Here in Jamaica the Attorney General’s office has given the green light for Jamaica to go ahead and ratify the Paris climate agreement. A formal request will be made to Cabinet for ratification.
Ten Caribbean Community (CARICOM) countries, Antigua and Barbuda, Barbados, The Bahamas, Belize, Dominica, Grenada, Guyana, St Kitts and Nevis, St Lucia, and St Vincent and the Grenadines, have already ratified the agreement. The focus now is to keep the momentum going.
Now that is has been entered into force, the first meeting of the parties to the Paris Agreement referred to as the CMA is expected to be held in Marrakech to determine how to implement the rules which governs the agreement. It’s hoped that it will result in commitments to set timelines to implement the goals hammered out in Paris as well the legal obligation, under the United Nations Framework Convention on Climate Change to provide 100 billion dollars to developing countries to tackle the effects of climate change.
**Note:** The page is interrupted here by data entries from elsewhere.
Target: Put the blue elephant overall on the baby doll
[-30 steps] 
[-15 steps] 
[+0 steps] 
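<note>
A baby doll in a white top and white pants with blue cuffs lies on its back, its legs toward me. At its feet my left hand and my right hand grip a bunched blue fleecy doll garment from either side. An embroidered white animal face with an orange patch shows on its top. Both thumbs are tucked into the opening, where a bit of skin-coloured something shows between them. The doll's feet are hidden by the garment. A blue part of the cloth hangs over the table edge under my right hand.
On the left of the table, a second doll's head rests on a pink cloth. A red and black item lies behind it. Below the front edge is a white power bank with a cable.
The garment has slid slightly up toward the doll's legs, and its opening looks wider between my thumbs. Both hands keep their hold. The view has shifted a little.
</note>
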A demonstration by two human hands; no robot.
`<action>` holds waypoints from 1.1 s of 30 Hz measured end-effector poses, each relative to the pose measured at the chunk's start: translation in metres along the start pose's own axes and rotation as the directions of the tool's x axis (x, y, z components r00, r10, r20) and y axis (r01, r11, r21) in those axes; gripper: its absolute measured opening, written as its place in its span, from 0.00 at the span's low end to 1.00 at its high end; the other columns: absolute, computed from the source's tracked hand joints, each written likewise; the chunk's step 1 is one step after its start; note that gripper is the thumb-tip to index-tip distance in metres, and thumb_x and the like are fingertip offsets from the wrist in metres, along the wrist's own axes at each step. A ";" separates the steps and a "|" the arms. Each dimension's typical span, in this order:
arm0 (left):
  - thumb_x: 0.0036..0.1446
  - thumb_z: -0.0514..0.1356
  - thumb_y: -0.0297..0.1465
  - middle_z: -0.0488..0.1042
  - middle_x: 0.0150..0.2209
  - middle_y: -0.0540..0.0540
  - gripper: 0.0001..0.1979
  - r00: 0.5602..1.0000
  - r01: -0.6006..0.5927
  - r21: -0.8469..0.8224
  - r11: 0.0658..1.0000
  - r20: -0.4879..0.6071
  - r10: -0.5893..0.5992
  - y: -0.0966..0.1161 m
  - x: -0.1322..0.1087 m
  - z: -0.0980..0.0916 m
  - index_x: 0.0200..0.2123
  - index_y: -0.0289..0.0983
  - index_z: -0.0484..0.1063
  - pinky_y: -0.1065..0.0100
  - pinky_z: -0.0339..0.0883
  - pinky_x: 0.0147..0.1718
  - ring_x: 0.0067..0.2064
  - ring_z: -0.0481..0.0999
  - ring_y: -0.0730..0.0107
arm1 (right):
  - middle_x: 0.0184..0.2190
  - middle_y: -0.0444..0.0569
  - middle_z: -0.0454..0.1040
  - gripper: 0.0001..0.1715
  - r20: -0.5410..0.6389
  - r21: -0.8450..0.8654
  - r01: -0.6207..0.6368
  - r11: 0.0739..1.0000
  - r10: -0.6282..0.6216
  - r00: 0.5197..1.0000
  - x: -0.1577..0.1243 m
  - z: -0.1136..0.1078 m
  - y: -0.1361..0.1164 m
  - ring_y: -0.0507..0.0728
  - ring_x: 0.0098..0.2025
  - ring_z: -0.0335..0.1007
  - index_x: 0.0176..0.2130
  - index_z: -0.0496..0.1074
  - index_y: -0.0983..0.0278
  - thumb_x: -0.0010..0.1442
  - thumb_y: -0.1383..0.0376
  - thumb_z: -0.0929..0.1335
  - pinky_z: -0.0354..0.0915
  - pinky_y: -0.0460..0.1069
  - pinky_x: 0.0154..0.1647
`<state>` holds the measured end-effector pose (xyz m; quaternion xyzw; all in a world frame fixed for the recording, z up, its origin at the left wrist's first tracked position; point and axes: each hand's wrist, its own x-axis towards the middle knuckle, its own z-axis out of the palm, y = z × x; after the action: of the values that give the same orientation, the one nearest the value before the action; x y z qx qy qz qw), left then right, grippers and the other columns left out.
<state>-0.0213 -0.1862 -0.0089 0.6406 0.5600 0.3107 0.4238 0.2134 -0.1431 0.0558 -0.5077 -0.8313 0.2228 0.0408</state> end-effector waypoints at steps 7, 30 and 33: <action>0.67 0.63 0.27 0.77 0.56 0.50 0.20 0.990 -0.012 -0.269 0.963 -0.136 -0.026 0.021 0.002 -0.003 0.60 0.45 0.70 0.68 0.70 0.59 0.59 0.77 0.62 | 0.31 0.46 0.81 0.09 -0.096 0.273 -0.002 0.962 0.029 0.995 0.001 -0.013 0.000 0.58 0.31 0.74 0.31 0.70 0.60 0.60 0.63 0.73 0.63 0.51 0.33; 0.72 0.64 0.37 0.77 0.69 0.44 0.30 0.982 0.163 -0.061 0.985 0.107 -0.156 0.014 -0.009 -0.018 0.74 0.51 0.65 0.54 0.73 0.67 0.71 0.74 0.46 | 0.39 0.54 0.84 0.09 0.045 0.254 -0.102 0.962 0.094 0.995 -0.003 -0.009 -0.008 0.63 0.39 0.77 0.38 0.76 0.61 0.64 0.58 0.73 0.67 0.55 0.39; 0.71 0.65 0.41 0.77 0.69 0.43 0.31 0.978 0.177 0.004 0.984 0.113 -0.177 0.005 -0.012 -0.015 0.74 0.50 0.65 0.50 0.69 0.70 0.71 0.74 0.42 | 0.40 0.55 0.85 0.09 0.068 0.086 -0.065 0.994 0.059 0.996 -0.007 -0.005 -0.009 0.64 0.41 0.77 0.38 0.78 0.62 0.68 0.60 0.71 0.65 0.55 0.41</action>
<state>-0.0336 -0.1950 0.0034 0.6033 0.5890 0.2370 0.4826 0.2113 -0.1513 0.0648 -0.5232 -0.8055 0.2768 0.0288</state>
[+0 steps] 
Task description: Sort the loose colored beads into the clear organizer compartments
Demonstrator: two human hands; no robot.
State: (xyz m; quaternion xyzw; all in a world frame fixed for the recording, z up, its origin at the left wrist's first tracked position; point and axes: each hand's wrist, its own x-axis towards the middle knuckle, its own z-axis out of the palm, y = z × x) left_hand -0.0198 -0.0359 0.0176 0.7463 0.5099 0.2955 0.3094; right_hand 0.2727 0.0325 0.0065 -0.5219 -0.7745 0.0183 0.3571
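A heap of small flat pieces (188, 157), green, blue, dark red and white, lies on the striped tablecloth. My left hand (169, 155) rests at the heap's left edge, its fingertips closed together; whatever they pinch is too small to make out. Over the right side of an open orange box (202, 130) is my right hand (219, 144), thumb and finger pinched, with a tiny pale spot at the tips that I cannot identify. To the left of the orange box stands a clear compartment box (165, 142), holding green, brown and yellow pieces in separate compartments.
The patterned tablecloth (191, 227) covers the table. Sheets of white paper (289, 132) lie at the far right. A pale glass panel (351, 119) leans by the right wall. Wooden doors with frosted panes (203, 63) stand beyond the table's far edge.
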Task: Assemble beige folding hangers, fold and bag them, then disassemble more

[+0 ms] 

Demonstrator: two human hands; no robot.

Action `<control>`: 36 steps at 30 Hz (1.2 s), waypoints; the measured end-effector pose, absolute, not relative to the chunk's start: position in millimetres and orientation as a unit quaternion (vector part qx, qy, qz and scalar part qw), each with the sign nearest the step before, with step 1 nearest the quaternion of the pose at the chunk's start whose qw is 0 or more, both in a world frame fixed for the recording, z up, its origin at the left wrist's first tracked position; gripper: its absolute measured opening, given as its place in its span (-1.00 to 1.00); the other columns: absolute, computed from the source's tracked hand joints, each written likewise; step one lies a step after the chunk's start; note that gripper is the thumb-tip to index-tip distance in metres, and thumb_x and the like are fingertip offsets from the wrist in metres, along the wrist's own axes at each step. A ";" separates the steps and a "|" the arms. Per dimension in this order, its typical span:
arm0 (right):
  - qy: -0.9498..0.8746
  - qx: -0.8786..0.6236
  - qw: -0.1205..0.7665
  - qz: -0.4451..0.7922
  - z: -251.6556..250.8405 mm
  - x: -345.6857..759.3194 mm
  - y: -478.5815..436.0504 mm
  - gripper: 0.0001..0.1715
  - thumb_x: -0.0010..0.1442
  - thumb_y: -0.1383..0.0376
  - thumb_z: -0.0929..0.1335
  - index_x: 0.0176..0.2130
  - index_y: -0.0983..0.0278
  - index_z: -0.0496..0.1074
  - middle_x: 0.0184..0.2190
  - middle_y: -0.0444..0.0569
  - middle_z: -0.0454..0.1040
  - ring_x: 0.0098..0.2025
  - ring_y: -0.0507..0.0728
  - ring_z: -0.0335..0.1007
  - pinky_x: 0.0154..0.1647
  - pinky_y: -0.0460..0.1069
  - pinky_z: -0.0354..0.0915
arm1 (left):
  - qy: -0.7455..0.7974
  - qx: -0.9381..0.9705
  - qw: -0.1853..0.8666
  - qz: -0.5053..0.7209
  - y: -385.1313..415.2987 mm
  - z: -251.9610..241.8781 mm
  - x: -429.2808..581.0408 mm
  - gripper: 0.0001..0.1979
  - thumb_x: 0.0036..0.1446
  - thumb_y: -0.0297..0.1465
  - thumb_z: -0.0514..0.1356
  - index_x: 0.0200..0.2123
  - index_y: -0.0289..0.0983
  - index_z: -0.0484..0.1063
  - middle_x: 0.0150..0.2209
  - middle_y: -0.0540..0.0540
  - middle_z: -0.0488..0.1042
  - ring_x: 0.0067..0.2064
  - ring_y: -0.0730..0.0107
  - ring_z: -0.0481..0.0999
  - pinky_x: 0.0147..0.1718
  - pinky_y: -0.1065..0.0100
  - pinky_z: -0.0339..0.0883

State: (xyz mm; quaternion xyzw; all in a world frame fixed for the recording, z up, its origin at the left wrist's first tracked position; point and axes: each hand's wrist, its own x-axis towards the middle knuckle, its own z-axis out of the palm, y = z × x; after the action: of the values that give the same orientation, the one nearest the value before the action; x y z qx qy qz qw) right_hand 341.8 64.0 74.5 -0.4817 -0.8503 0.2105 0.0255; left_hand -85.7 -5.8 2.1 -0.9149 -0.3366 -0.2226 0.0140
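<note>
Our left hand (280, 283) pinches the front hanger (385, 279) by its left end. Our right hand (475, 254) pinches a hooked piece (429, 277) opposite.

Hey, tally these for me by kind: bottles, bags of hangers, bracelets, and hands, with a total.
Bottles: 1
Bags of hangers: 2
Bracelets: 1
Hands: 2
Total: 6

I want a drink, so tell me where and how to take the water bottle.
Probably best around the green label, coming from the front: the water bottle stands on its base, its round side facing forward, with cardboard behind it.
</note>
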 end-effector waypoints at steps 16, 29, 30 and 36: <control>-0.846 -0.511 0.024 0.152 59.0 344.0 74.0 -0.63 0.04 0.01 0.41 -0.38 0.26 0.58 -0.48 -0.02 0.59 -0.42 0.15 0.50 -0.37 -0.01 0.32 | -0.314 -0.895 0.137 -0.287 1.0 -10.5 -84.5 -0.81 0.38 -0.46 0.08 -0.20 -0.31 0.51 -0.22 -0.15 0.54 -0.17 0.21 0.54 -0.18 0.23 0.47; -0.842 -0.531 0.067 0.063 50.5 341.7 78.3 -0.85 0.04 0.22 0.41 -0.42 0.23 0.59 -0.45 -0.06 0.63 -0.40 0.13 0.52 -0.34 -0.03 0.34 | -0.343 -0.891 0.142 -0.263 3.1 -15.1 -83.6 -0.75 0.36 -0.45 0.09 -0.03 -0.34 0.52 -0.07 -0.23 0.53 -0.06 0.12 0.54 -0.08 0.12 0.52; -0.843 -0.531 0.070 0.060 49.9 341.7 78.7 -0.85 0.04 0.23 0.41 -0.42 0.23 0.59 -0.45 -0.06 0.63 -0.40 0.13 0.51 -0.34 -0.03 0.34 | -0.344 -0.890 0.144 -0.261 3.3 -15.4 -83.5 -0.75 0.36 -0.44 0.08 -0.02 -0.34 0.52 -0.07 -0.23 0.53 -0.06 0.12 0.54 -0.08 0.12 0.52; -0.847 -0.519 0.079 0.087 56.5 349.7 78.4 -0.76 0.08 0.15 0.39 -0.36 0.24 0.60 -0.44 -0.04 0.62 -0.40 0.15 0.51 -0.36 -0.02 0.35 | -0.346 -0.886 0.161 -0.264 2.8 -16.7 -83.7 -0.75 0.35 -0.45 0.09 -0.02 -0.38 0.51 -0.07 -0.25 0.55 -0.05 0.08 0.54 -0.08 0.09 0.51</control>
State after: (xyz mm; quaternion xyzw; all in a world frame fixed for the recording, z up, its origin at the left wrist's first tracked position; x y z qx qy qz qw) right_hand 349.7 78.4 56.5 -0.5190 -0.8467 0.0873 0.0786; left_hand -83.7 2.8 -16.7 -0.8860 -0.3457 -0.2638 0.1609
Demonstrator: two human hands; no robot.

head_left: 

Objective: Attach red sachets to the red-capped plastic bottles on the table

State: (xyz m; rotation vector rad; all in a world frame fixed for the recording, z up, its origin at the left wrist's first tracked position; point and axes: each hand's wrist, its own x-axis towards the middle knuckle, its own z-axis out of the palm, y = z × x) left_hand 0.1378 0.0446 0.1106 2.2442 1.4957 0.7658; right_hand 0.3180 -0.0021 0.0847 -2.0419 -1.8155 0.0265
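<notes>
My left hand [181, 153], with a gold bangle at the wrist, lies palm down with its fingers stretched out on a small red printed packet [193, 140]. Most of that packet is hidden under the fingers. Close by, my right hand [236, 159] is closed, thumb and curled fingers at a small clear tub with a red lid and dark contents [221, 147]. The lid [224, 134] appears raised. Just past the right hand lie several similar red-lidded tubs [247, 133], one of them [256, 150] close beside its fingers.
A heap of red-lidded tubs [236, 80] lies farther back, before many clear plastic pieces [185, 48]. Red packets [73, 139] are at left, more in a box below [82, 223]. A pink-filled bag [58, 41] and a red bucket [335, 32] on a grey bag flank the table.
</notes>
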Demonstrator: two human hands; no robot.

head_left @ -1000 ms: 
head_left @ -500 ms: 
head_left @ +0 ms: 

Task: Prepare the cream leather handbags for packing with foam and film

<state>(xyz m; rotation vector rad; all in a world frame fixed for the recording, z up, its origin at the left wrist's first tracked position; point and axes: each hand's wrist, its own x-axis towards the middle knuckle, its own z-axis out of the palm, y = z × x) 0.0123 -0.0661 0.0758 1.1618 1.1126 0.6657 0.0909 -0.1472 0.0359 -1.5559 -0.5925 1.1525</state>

These developed countries committed to jointly provide, by 2020, these funds to assist developing nations deal with sea level rise, cut greenhouse gas emissions, bypass fossil fuel development for cleaner alternatives and other adaptation measures. The timelines and climate financing are expected to be two of the key point in the negotiations. Questions surrounds who will pay, how much they will pay and to whom.
In Marrakesh, the key issues for Jamaica and the Caribbean are the enforcement of the Paris agreement, climate change financing, loss and damage, adaptation, capacity building and technology. As Jamaica has not yet ratified the agreement, they can attend and participate in the CMA but do not have decision making powers.